Tenstorrent Inference Server (tt-inference-server
) is the repo of available model APIs for deploying on Tenstorrent hardware.
https://github.com/tenstorrent/tt-inference-server
Please follow setup instructions for the model you want to serve, Model Name
in tables below link to corresponding implementation.
Note: models with Status [🔍 preview] are under active development. If you encounter setup or stability problems please file an issue and our team will address it.

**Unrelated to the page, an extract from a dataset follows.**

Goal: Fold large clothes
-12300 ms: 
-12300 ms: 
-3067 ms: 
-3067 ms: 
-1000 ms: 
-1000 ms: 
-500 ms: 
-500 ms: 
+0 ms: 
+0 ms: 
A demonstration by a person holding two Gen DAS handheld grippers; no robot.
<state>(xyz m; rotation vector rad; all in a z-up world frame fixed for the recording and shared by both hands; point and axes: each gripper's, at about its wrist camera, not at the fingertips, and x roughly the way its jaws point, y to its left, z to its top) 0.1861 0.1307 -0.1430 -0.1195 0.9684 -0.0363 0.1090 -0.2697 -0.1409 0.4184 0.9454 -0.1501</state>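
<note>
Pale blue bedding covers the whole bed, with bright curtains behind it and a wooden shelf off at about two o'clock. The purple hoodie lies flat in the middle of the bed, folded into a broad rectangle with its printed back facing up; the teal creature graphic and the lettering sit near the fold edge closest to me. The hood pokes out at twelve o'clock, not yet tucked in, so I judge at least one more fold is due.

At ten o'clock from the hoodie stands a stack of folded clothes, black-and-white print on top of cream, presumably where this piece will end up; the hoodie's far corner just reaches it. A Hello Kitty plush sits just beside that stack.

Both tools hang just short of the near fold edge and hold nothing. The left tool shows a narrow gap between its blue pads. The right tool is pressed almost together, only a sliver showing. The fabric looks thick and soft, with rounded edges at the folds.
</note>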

Model Name | Model URL | Hardware | Status | Minimum Release Version |
---|---|---|---|---|
Qwen2.5-72B-Instruct | HF Repo | TT-QuietBox & TT-LoudBox | 🔍 preview | v0.0.2 |
Qwen2.5-72B | HF Repo | TT-QuietBox & TT-LoudBox | 🔍 preview | v0.0.2 |
Qwen2.5-7B-Instruct | HF Repo | n150 | 🔍 preview | v0.0.2 |
Qwen2.5-7B | HF Repo | n150 | 🔍 preview | v0.0.2 |
Llama-3.3-70B-Instruct | HF Repo | TT-QuietBox & TT-LoudBox | ✅ supported | v0.0.1 |
Llama-3.3-70B | HF Repo | TT-QuietBox & TT-LoudBox | ✅ supported | v0.0.1 |
Llama-3.2-11B-Vision-Instruct | HF Repo | n300 | 🔍 preview | v0.0.1 |
Llama-3.2-11B-Vision | HF Repo | n300 | 🔍 preview | v0.0.1 |
Llama-3.2-3B-Instruct | HF Repo | n150 | 🔍 preview | v0.0.1 |
Llama-3.2-3B | HF Repo | n150 | 🔍 preview | v0.0.1 |
Llama-3.2-1B-Instruct | HF Repo | n150 | 🔍 preview | v0.0.1 |
Llama-3.2-1B | HF Repo | n150 | 🔍 preview | v0.0.1 |
Llama-3.1-70B-Instruct | HF Repo | TT-QuietBox & TT-LoudBox | ✅ supported | v0.0.1 |
Llama-3.1-70B | HF Repo | TT-QuietBox & TT-LoudBox | ✅ supported | v0.0.1 |
Llama-3.1-8B-Instruct | HF Repo | n150 | ✅ supported | v0.0.1 |
Llama-3.1-8B | HF Repo | n150 | ✅ supported | v0.0.1 |
Model Name | Model URL | Hardware | Status | Minimum Release Version |
---|---|---|---|---|
YOLOv4 | GH Repo | n150 | 🔍 preview | v0.0.1 |